## What this task involves
Once the pictures have been set aside, copy every remaining entry exactly.

## Records provided
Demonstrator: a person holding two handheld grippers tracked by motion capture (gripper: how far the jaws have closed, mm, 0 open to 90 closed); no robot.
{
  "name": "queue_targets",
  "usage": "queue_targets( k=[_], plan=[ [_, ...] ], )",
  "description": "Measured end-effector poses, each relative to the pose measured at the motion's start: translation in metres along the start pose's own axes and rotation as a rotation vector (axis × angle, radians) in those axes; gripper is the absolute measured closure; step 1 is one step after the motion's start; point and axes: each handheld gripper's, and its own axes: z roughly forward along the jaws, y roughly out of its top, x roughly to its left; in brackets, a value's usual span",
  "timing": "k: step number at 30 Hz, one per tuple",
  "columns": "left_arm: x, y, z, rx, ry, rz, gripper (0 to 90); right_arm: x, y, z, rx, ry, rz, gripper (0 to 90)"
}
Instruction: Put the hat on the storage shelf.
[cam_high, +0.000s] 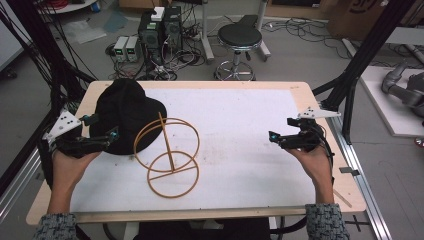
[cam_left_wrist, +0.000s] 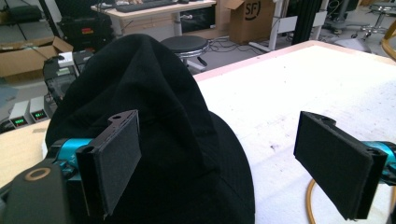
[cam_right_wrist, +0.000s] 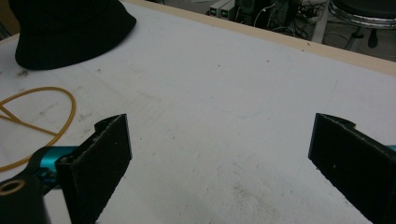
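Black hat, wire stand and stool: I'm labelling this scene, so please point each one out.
Black hat (cam_high: 125, 112), high view, on its crown.
Wire stand (cam_high: 169, 141), high view, on its upright central rod.
Stool (cam_high: 240, 36), high view, on its round black seat.

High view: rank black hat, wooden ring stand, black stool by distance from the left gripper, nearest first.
From the left gripper:
1. Black hat, right at its jaws, on the table's left.
2. Wooden ring stand, just right of the hat, nearer the table's middle.
3. Black stool, on the floor beyond the table's far edge.
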Motion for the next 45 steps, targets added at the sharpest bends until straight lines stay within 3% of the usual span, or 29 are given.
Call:
queue_targets(
  k=[12,15,18,28,31,37,45],
  plan=[
    [0.0,-0.001,0.003,-0.009,-0.028,-0.013,15.3,0.005,0.0,-0.001,0.008,0.001,-0.016,5.8],
    [0.001,0.0,0.001,-0.021,-0.041,-0.041,15.3,0.007,0.0,0.001,0.014,0.005,-0.025,5.8],
    [0.001,0.001,0.002,-0.02,-0.042,-0.043,15.3,0.007,0.0,0.002,0.018,0.009,-0.028,5.8],
    [0.002,0.007,0.009,-0.034,-0.043,-0.041,15.4,0.003,-0.008,-0.003,0.018,0.01,0.007,5.8],
    [0.005,0.011,0.013,-0.041,-0.034,-0.037,15.6,0.003,-0.01,-0.005,0.019,0.009,0.006,5.8],
    [0.01,0.014,0.028,-0.004,-0.019,-0.019,17.0,0.005,-0.01,-0.005,0.021,0.013,0.001,5.8],
    [0.019,0.027,0.034,0.014,-0.007,0.011,17.2,0.006,-0.009,-0.001,0.031,0.018,-0.007,5.8]
  ],
)
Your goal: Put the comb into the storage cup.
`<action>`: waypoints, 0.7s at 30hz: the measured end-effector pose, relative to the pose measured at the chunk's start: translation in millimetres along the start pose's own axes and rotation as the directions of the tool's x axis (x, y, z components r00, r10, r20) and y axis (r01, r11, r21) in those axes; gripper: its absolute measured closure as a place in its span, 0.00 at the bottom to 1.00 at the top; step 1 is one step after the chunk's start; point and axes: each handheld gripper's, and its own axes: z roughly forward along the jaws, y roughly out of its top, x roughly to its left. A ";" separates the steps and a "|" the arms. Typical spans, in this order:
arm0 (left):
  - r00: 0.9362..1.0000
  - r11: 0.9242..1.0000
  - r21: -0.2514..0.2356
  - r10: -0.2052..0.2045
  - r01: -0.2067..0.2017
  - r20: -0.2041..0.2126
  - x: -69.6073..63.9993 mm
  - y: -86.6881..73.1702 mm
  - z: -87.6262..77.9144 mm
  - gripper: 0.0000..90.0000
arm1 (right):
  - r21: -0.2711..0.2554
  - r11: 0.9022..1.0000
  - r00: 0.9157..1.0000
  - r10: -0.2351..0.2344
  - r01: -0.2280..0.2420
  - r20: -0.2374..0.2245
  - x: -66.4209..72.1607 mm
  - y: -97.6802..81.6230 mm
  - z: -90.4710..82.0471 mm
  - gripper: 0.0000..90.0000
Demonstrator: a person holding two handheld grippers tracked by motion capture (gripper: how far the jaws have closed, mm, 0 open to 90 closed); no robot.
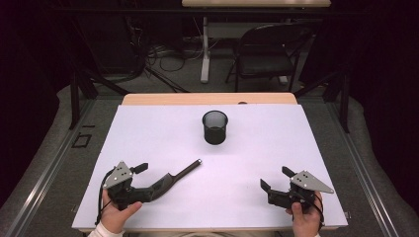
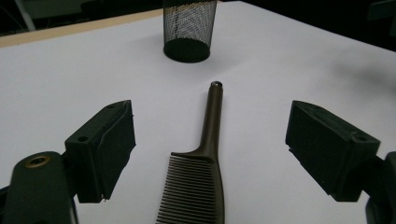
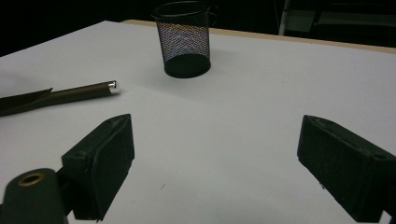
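Left claw (image 1: 140, 174) is hovering low over the white counter (image 1: 257, 148) with jaws spread wide, straddling the toothed end of a dark comb (image 2: 205, 158) without touching it. The comb is lying flat, handle tip pointing toward the black mesh cup (image 1: 215, 127) standing further back. Right claw (image 1: 274, 180) is sitting well apart, jaws gaping on nothing.

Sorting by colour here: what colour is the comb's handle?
The comb handle is dark olive-brown with a small silver tip, clearest in the left gripper view.
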 end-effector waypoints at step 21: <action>1.000 1.000 0.007 -0.016 0.016 -0.021 1.5 36.6 11.8 0.43 | 0.011 1.000 1.000 0.008 -0.008 0.010 1.1 -1.5 4.0 0.15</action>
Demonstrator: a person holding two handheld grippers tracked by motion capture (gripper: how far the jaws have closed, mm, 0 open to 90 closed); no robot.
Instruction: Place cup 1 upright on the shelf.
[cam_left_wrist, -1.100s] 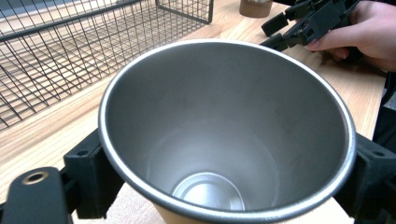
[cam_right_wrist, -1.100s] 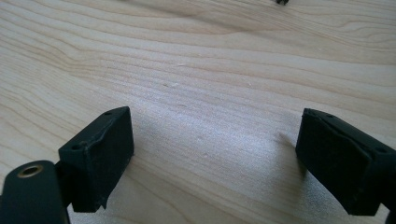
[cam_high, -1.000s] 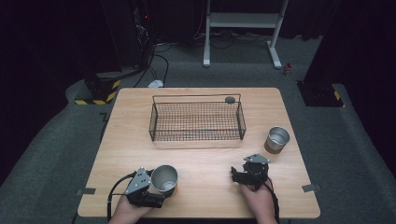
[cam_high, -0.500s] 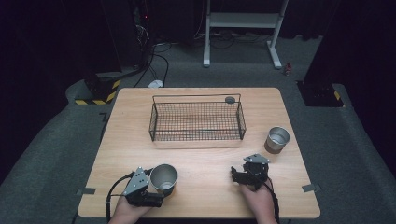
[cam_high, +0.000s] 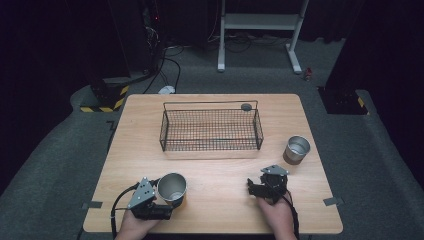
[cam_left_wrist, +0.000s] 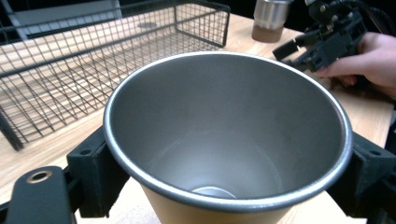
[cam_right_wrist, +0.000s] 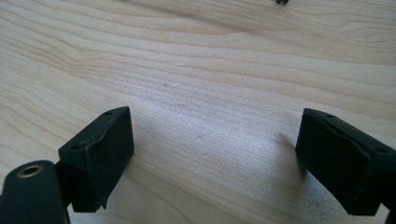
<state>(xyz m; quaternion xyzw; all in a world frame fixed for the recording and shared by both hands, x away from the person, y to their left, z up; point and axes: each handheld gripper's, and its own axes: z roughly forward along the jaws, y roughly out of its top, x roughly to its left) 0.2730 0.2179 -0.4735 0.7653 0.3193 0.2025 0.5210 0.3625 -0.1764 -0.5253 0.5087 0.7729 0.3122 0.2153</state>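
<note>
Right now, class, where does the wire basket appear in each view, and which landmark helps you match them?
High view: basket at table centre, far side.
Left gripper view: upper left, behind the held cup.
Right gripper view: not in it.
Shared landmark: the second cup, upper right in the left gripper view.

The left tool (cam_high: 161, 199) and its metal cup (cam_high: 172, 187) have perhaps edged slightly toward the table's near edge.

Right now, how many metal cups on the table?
2. One cup sits between the left gripper fingers at the near left; the other cup stands right of the wire basket.
</note>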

## Solved problem
Demonstrator: a person holding two handheld grippers tracked by motion capture (gripper: how far the jaws have closed, mm, 0 open to 90 closed); no robot.
{
  "name": "queue_targets",
  "usage": "queue_targets( k=[_], plan=[ [_, ...] ], )",
  "description": "Measured end-effector poses, each relative to the pose measured at the motion's start: translation in metres along the start pose's own axes and rotation as a rotation vector (axis × angle, radians) in those axes; gripper is the absolute measured closure; step 1 is one step after the motion's start; point and axes: each handheld gripper's, and its own axes: z roughly forward along the jaws, y roughly out of its top, x roughly to its left; in brackets, a value's usual span",
  "timing": "k: step number at 30 Hz, one per tuple",
  "columns": "left_arm: x, y, z, rx, ry, rz, gripper (0 to 90); right_arm: x, y, z, rx, ry, rz, gripper (0 to 90)"
}
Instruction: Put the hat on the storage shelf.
[cam_high, +0.000s] 
[cam_left_wrist, +0.000s] 
[cam_right_wrist, +0.000s] 
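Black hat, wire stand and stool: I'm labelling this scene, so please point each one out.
Black hat (cam_high: 125, 112), high view, on its crown.
Wire stand (cam_high: 169, 141), high view, on its upright central rod.
Stool (cam_high: 240, 36), high view, on its round black seat.

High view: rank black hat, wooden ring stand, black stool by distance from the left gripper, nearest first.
From the left gripper:
1. Black hat, right at its jaws, on the table's left.
2. Wooden ring stand, just right of the hat, nearer the table's middle.
3. Black stool, on the floor beyond the table's far edge.
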Motion for the next 45 steps, targets added at the sharpest bends until straight lines stay within 3% of the usual span, or 29 are given.
Call:
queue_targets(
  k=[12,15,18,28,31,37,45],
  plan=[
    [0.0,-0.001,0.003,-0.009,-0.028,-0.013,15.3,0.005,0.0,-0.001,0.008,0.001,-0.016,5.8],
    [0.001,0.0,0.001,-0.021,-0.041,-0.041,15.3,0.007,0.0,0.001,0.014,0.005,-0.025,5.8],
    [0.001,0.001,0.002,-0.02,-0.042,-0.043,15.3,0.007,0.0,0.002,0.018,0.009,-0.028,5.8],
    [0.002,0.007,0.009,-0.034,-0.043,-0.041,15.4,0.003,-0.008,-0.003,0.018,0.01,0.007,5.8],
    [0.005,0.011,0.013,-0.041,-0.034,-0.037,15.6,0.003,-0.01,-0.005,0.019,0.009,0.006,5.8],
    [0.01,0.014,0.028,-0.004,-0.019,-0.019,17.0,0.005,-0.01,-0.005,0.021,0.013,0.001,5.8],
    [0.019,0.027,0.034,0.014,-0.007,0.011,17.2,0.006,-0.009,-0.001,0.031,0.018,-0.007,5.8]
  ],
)
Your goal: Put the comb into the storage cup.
`<action>`: waypoints, 0.7s at 30hz: the measured end-effector pose, relative to the pose measured at the chunk's start: translation in millimetres along the start pose's own axes and rotation as the directions of the tool's x axis (x, y, z components r00, r10, r20) and y axis (r01, r11, r21) in those axes; gripper: its absolute measured closure as a place in its span, 0.00 at the bottom to 1.00 at the top; step 1 is one step after the chunk's start; point and axes: each handheld gripper's, and its own axes: z roughly forward along the jaws, y roughly out of its top, x roughly to its left. A ";" separates the steps and a "|" the arms. Typical spans, in this order:
arm0 (left):
  - r00: 0.9362..1.0000
  - r11: 0.9242..1.0000
  - r21: -0.2514..0.2356
  - r10: -0.2052..0.2045
  - r01: -0.2067..0.2017
  - r20: -0.2041..0.2126
  - x: -69.6073..63.9993 mm
  - y: -86.6881..73.1702 mm
  - z: -87.6262..77.9144 mm
  - gripper: 0.0000..90.0000
arm1 (right):
  - r21: -0.2711..0.2554
  - r11: 0.9022..1.0000
  - r00: 0.9157..1.0000
  - r10: -0.2351..0.2344
  - r01: -0.2280..0.2420
  - r20: -0.2374..0.2245
  - x: -66.4209..72.1607 mm
  - y: -97.6802..81.6230 mm
  - z: -90.4710..82.0471 mm
  - gripper: 0.0000..90.0000
Demonstrator: a person holding two handheld grippers tracked by motion capture (gripper: how far the jaws have closed, mm, 0 open to 90 closed); no robot.
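Left claw (image 1: 140, 174) is hovering low over the white counter (image 1: 257, 148) with jaws spread wide, straddling the toothed end of a dark comb (image 2: 205, 158) without touching it. The comb is lying flat, handle tip pointing toward the black mesh cup (image 1: 215, 127) standing further back. Right claw (image 1: 274, 180) is sitting well apart, jaws gaping on nothing.

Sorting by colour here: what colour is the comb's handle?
The comb handle is dark olive-brown with a small silver tip, clearest in the left gripper view.
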 end-effector waypoints at step 21: <action>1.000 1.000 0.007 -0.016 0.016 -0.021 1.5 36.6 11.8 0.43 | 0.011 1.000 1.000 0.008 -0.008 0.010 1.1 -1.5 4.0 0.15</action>
Demonstrator: a person holding two handheld grippers tracked by motion capture (gripper: how far the jaws have closed, mm, 0 open to 90 closed); no robot.
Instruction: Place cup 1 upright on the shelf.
[cam_left_wrist, -1.100s] 
[cam_right_wrist, -1.100s] 
[cam_high, -1.000s] 
[cam_high, -0.500s] 
[cam_high, +0.000s] 
[cam_left_wrist, +0.000s] 
[cam_right_wrist, +0.000s] 
<state>(xyz m; quaternion xyzw; all in a world frame fixed for the recording and shared by both hands, x away from the person, y to their left, z up; point and axes: each handheld gripper's, and its own axes: z roughly forward along the jaws, y roughly out of its top, x roughly to its left) 0.2730 0.2179 -0.4735 0.7653 0.3193 0.2025 0.5210 0.3625 -0.1764 -0.5253 0.5087 0.7729 0.3122 0.2153</state>
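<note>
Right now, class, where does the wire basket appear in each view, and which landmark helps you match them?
High view: basket at table centre, far side.
Left gripper view: upper left, behind the held cup.
Right gripper view: not in it.
Shared landmark: the second cup, upper right in the left gripper view.

The left tool (cam_high: 161, 199) and its metal cup (cam_high: 172, 187) have perhaps edged slightly toward the table's near edge.

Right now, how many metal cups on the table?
2. One cup sits between the left gripper fingers at the near left; the other cup stands right of the wire basket.
</note>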

There is no more to the answer.